[Extracted data entries]
◆ ◆ ◆ ◆ ◆

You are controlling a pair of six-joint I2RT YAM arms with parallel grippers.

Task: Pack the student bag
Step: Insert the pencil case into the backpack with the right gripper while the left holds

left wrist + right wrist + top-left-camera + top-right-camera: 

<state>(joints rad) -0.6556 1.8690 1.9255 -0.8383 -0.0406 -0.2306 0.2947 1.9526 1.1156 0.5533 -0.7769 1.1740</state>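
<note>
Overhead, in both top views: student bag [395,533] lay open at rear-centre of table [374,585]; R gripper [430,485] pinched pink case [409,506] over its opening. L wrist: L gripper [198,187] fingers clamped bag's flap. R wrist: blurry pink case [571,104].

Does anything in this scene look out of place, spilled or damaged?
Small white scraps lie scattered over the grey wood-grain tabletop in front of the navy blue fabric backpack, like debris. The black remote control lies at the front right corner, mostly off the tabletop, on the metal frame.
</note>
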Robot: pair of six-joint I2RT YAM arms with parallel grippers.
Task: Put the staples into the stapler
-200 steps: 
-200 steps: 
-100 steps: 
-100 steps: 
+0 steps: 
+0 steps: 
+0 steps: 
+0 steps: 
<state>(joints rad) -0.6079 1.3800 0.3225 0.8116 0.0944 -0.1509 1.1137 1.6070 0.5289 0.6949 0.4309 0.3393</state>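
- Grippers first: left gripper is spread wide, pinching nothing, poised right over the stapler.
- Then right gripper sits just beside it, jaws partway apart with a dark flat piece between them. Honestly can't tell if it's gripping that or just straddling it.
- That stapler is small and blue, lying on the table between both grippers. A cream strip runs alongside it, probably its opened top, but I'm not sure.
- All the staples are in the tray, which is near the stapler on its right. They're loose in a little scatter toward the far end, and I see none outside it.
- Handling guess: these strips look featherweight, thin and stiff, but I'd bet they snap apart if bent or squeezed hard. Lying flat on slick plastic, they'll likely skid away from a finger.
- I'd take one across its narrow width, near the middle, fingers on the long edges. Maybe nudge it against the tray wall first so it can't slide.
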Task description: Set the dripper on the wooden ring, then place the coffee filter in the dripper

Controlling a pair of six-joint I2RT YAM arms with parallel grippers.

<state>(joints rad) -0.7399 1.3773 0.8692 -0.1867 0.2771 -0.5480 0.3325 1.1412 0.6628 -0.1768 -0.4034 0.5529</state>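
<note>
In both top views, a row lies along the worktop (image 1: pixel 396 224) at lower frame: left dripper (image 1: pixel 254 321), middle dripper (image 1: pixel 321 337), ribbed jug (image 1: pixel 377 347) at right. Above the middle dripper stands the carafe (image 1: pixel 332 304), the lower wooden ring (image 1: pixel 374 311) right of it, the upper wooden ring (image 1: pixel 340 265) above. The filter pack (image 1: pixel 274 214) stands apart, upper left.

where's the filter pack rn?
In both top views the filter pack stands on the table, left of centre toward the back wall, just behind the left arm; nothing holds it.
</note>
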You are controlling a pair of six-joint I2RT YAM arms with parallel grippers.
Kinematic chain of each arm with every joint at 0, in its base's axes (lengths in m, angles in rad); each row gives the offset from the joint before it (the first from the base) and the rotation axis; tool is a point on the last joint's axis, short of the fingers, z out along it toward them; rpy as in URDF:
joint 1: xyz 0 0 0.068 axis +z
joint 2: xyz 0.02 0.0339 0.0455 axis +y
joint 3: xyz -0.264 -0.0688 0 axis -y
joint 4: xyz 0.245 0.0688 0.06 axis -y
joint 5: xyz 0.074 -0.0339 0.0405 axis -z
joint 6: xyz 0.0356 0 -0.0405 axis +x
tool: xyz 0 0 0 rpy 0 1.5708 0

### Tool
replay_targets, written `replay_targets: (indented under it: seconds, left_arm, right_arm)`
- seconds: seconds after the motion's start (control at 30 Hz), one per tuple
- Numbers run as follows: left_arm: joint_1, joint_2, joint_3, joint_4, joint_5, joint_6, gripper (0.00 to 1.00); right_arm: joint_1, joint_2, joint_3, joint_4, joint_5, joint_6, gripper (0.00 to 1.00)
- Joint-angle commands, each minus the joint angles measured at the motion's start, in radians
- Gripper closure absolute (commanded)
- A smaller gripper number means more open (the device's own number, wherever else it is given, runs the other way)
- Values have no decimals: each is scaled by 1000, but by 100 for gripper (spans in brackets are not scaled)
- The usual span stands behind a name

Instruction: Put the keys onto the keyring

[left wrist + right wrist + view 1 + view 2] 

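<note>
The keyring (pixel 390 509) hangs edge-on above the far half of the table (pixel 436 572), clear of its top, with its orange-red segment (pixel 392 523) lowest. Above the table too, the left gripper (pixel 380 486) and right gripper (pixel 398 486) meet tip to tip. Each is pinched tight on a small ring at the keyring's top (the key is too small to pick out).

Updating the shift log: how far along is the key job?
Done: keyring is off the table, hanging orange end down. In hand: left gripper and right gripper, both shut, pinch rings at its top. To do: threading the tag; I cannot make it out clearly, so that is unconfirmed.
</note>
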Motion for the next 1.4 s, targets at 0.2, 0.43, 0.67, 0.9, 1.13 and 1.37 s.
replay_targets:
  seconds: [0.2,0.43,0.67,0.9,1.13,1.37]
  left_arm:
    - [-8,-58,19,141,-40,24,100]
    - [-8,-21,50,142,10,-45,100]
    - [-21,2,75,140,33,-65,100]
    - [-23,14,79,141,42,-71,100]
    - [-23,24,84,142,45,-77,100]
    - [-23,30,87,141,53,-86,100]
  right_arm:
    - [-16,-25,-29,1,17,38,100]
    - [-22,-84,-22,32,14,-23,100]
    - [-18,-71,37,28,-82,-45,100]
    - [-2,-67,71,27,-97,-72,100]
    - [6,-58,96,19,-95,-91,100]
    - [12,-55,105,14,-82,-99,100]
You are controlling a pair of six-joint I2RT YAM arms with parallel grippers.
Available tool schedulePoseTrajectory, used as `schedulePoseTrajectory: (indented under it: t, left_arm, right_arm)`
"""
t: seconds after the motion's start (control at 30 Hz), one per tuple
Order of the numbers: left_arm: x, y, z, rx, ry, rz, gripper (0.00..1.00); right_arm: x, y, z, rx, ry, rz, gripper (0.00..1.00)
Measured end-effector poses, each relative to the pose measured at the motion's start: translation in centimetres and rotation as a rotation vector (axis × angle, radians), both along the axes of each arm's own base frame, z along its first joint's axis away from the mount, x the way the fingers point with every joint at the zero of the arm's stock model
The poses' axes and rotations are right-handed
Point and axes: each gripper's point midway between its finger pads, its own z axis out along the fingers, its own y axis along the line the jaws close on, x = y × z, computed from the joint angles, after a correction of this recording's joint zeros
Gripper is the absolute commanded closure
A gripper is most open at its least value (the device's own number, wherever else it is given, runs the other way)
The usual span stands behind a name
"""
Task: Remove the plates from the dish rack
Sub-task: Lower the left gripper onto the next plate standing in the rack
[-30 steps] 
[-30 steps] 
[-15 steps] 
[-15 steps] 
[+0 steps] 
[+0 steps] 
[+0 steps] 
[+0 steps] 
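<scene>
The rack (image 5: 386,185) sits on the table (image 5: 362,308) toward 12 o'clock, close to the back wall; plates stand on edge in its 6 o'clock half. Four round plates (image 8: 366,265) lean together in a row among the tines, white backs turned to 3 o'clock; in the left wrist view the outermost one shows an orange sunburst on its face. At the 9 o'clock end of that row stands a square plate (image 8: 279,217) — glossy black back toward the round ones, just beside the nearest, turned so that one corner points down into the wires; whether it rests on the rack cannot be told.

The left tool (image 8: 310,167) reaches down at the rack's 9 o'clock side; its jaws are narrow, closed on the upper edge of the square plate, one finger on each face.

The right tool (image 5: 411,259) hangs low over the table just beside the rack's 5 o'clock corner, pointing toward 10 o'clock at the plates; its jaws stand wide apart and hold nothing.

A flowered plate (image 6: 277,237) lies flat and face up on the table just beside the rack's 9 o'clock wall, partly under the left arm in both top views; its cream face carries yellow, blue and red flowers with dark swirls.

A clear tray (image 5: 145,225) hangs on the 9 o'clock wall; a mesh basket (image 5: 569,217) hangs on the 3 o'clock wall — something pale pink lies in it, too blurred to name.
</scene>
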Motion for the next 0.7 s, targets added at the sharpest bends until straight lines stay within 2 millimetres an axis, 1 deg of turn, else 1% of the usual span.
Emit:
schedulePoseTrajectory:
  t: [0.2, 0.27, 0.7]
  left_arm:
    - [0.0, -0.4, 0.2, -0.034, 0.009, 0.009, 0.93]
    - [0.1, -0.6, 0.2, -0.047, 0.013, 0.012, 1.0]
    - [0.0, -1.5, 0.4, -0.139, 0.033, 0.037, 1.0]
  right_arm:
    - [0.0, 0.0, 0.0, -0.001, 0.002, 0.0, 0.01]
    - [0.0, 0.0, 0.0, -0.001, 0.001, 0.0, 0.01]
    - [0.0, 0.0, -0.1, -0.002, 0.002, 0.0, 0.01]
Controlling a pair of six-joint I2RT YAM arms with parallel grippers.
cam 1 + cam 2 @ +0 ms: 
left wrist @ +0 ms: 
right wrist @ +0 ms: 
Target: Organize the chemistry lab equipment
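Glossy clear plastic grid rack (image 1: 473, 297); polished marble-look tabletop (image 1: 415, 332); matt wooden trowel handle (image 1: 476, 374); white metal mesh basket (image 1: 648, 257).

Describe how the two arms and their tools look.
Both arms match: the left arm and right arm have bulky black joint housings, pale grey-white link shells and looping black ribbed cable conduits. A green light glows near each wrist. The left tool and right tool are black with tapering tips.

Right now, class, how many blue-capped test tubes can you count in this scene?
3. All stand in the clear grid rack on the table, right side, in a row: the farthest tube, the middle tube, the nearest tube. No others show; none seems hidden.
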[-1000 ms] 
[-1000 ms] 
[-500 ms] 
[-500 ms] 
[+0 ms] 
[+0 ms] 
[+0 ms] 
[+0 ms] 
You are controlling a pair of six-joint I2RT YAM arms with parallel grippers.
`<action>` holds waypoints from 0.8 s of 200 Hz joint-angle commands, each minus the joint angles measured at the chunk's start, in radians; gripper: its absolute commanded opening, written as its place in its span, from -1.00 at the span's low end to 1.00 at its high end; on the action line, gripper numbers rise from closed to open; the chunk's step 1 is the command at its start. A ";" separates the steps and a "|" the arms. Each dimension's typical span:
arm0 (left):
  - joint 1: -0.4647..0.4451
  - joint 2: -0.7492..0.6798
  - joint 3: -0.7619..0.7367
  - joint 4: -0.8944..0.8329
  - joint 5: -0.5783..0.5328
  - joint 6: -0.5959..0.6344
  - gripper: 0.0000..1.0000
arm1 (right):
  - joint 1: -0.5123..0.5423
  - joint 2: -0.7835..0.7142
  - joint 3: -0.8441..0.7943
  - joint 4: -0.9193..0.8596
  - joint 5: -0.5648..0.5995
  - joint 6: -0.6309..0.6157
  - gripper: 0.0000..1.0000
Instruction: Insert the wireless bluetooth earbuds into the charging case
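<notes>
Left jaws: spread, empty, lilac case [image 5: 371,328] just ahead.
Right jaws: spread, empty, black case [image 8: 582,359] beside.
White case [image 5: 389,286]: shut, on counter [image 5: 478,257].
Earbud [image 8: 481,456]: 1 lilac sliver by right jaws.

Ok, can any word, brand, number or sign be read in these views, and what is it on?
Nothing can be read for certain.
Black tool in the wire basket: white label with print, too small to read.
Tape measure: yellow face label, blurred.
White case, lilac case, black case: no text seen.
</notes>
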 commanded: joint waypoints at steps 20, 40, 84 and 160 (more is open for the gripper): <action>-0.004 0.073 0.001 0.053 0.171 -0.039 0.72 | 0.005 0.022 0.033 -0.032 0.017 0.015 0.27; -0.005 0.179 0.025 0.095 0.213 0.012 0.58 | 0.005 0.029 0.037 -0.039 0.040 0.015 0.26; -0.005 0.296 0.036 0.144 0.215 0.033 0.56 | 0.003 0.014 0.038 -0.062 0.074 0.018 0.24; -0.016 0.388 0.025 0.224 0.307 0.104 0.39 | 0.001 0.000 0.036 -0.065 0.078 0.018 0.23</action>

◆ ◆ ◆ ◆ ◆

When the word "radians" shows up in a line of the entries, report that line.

== WRITTEN SOLUTION ==
- Joint-angle commands, each minus the joint angles measured at the motion's start, in radians
Measured end-effector poses, each relative to the pose measured at the motion's start: translation in centimetres and rotation as a rotation vector (axis × angle, radians), both along the axes of each arm's own base frame, z along its first joint's axis away from the mount, x the way the fingers point with every joint at the zero of the arm's stock model
`<action>` holds waypoints from 0.8 s of 200 Hz joint-angle commands, each minus the joint angles measured at the chunk's start, in radians; gripper: its absolute commanded opening, written as its place in its span, from -1.00 at the span's low end to 1.00 at its high end; on the action line, gripper numbers rise from closed to open; the chunk's step 1 is the command at its start. A ";" separates the steps and a "|" the arms. Each dimension's typical span:

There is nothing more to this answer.